YOUR ASSIGNMENT =
With pictures omitted, restate the data word for word.

INFORMATION SUPPLIED =
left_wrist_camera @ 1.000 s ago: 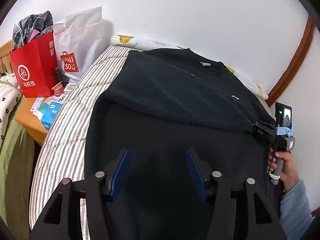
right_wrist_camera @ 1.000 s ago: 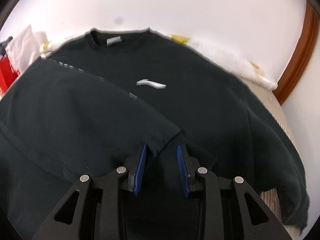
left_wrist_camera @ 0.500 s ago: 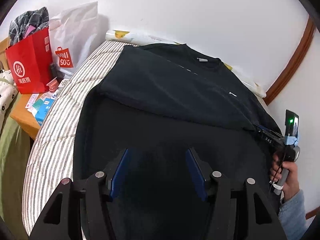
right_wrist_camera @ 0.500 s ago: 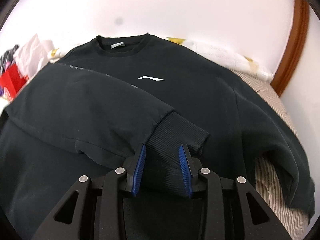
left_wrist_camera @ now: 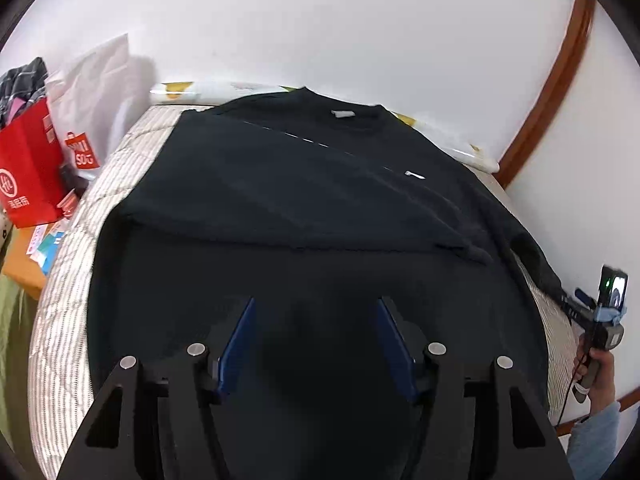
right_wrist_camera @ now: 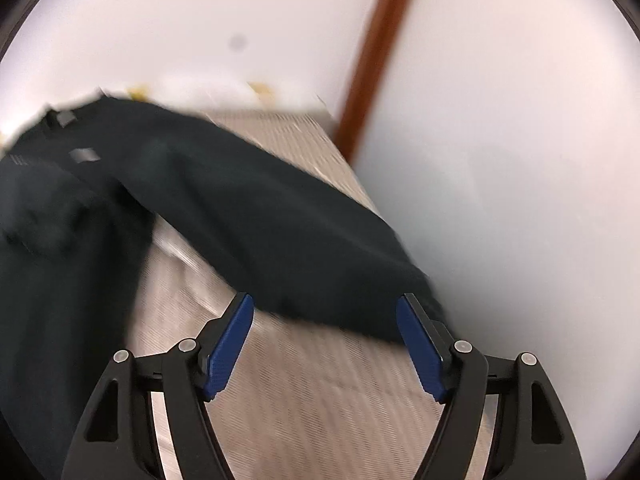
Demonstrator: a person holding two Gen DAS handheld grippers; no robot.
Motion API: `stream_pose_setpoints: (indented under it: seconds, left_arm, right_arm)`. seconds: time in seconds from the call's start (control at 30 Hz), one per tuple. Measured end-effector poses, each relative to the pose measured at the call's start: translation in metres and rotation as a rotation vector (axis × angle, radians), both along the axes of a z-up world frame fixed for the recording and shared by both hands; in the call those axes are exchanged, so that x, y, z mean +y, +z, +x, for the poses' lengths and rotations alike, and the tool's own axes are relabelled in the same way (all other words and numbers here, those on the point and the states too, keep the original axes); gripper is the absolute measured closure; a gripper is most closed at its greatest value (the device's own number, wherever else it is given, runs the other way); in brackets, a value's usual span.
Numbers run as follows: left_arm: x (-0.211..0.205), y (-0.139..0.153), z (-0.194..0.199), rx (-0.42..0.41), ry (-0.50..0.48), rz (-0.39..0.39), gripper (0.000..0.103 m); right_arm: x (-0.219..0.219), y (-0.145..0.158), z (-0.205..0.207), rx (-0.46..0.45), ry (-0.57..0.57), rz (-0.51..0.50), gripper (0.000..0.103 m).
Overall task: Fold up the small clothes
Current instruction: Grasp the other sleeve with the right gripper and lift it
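a black sweatshirt (left_wrist_camera: 304, 200) is lying spread across a striped mattress (left_wrist_camera: 68, 300) against a white wall (left_wrist_camera: 320, 20), collar toward the wall, with one sleeve (left_wrist_camera: 312, 196) lying folded across its chest. i am holding my left gripper (left_wrist_camera: 314, 344) over the lower body of the garment, its blue pads (left_wrist_camera: 240, 340) standing apart with nothing pinched between them; only dark cloth is showing below the gap, and its jaws are opening slightly. my right gripper (right_wrist_camera: 325, 340) is pointing down at the far edge of the bed, its jaws opening wide, pads (right_wrist_camera: 230, 344) clear of the fabric. the other sleeve (right_wrist_camera: 280, 232) is lying stretched out across the mattress just beyond those fingertips, its end near the right pad; the blur is making it hard to tell whether the pad is brushing it. in the left wrist view my right hand (left_wrist_camera: 596, 368) is gripping the handle of that tool at the right side of the bed. a red paper bag (left_wrist_camera: 28, 176) and a white shopping bag (left_wrist_camera: 96, 112) are standing beside the bed on the left, with small boxes (left_wrist_camera: 48, 244) on a wooden side table (left_wrist_camera: 20, 268). a brown wooden trim (left_wrist_camera: 560, 80) is running up the wall on the right.
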State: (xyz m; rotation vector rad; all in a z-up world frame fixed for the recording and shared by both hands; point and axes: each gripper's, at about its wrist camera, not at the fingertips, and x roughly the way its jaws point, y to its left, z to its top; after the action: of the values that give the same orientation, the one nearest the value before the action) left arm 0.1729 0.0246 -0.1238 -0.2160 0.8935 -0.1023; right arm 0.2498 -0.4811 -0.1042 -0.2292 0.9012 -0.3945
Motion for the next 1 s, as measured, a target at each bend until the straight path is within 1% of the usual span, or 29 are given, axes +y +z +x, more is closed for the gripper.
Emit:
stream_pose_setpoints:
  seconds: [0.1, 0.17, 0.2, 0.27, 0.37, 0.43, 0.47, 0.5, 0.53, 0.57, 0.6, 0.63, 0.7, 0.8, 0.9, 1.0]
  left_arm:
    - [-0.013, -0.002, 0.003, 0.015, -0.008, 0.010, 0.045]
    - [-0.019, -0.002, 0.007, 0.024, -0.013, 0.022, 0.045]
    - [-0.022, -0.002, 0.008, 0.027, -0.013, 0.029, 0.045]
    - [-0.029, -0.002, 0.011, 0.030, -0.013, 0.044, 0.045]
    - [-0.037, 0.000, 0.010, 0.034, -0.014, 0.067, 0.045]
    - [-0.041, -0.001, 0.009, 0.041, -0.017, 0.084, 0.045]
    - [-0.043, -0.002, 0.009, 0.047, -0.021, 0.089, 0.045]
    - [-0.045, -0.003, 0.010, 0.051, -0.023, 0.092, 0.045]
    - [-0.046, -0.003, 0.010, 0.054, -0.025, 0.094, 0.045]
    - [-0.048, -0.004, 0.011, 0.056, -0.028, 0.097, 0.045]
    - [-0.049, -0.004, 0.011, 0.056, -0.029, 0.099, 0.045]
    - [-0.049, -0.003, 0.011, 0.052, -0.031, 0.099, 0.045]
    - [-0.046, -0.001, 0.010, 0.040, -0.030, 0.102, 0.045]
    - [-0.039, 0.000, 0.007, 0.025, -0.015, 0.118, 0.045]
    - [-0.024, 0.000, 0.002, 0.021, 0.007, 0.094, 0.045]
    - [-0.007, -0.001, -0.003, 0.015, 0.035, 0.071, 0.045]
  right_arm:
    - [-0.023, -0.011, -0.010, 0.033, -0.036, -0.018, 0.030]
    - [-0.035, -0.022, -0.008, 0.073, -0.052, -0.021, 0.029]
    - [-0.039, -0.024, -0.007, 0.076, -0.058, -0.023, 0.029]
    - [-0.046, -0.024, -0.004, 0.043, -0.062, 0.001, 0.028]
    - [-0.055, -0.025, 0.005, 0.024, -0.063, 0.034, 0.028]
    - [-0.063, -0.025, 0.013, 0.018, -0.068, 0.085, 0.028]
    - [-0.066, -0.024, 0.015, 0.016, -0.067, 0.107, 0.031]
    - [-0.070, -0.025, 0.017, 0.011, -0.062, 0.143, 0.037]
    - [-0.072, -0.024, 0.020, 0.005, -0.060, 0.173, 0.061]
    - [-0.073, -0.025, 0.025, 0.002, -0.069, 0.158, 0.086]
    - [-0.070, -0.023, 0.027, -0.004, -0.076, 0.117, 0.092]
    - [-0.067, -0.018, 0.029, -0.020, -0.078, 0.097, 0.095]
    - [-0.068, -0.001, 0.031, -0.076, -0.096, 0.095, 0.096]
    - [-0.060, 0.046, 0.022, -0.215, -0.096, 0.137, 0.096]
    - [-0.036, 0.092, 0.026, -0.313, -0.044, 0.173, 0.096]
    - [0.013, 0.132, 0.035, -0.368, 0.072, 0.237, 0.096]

RESPONSE TO THIS TASK =
left_wrist_camera @ 1.000 s ago: 
right_wrist_camera @ 1.000 s ago: 
left_wrist_camera @ 0.500 s ago: 
right_wrist_camera @ 0.500 s ago: 
left_wrist_camera @ now: 
right_wrist_camera @ now: 
Demonstrator: a person holding two Gen DAS handheld grippers; no robot.
Motion API: `stream_pose_setpoints: (indented under it: seconds, left_arm, right_arm)`. seconds: time in seconds from the call's start (control at 30 Hz), one per tuple. Measured end-effector poses, each relative to the pose measured at the call's start: translation in metres and rotation as a rotation vector (axis × angle, radians), both along the axes of a z-up world frame fixed for the recording and shared by both hands; in the call those axes are exchanged, so that x, y, z mean +y, +z, +x, for the poses' lengths and rotations alike, and the tool's own axes are relabelled in the same way (all other words and numbers here, those on the point and the states too, keep the original axes); gripper is the absolute measured closure; a gripper is most closed at its greatest value (the device's own number, wherever else it is given, runs the other way); in brackets, a value's usual span.
Numbers run as follows: left_arm: x (-0.211..0.205), y (-0.139..0.153), z (-0.194..0.199), rx (-0.42..0.41), ry (-0.50..0.48), rz (-0.39..0.39), gripper (0.000..0.103 m); right_arm: x (-0.219..0.219), y (-0.145..0.158), z (-0.205..0.207), rx (-0.46..0.45), ry (-0.57..0.57), rz (-0.51..0.50), gripper (0.000..0.103 m).
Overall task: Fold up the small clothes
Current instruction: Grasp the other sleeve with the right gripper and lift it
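a black sweatshirt (left_wrist_camera: 304, 200) is lying spread across a striped mattress (left_wrist_camera: 68, 300) against a white wall (left_wrist_camera: 320, 20), collar toward the wall, with one sleeve (left_wrist_camera: 312, 196) lying folded across its chest. i am holding my left gripper (left_wrist_camera: 314, 344) over the lower body of the garment, its blue pads (left_wrist_camera: 240, 340) standing apart with nothing pinched between them; only dark cloth is showing below the gap, and its jaws are opening slightly. my right gripper (right_wrist_camera: 325, 340) is pointing down at the far edge of the bed, its jaws opening wide, pads (right_wrist_camera: 230, 344) clear of the fabric. the other sleeve (right_wrist_camera: 280, 232) is lying stretched out across the mattress just beyond those fingertips, its end near the right pad; the blur is making it hard to tell whether the pad is brushing it. in the left wrist view my right hand (left_wrist_camera: 596, 368) is gripping the handle of that tool at the right side of the bed. a red paper bag (left_wrist_camera: 28, 176) and a white shopping bag (left_wrist_camera: 96, 112) are standing beside the bed on the left, with small boxes (left_wrist_camera: 48, 244) on a wooden side table (left_wrist_camera: 20, 268). a brown wooden trim (left_wrist_camera: 560, 80) is running up the wall on the right.
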State: (xyz m; rotation vector rad; all in a z-up world frame fixed for the recording and shared by both hands; point and axes: each gripper's, at about its wrist camera, not at the fingertips, and x roughly the way its jaws point, y to its left, z to its top; after the action: of the values that give the same orientation, the one nearest the value before the action) left arm 0.1729 0.0246 -0.1238 -0.2160 0.8935 -0.1023; right arm 0.2498 -0.4811 -0.1042 -0.2292 0.9012 -0.3945
Motion for the next 1 s, as measured, a target at each bend until the straight path is within 1% of the usual span, or 29 are given, axes +y +z +x, more is closed for the gripper.
Emit:
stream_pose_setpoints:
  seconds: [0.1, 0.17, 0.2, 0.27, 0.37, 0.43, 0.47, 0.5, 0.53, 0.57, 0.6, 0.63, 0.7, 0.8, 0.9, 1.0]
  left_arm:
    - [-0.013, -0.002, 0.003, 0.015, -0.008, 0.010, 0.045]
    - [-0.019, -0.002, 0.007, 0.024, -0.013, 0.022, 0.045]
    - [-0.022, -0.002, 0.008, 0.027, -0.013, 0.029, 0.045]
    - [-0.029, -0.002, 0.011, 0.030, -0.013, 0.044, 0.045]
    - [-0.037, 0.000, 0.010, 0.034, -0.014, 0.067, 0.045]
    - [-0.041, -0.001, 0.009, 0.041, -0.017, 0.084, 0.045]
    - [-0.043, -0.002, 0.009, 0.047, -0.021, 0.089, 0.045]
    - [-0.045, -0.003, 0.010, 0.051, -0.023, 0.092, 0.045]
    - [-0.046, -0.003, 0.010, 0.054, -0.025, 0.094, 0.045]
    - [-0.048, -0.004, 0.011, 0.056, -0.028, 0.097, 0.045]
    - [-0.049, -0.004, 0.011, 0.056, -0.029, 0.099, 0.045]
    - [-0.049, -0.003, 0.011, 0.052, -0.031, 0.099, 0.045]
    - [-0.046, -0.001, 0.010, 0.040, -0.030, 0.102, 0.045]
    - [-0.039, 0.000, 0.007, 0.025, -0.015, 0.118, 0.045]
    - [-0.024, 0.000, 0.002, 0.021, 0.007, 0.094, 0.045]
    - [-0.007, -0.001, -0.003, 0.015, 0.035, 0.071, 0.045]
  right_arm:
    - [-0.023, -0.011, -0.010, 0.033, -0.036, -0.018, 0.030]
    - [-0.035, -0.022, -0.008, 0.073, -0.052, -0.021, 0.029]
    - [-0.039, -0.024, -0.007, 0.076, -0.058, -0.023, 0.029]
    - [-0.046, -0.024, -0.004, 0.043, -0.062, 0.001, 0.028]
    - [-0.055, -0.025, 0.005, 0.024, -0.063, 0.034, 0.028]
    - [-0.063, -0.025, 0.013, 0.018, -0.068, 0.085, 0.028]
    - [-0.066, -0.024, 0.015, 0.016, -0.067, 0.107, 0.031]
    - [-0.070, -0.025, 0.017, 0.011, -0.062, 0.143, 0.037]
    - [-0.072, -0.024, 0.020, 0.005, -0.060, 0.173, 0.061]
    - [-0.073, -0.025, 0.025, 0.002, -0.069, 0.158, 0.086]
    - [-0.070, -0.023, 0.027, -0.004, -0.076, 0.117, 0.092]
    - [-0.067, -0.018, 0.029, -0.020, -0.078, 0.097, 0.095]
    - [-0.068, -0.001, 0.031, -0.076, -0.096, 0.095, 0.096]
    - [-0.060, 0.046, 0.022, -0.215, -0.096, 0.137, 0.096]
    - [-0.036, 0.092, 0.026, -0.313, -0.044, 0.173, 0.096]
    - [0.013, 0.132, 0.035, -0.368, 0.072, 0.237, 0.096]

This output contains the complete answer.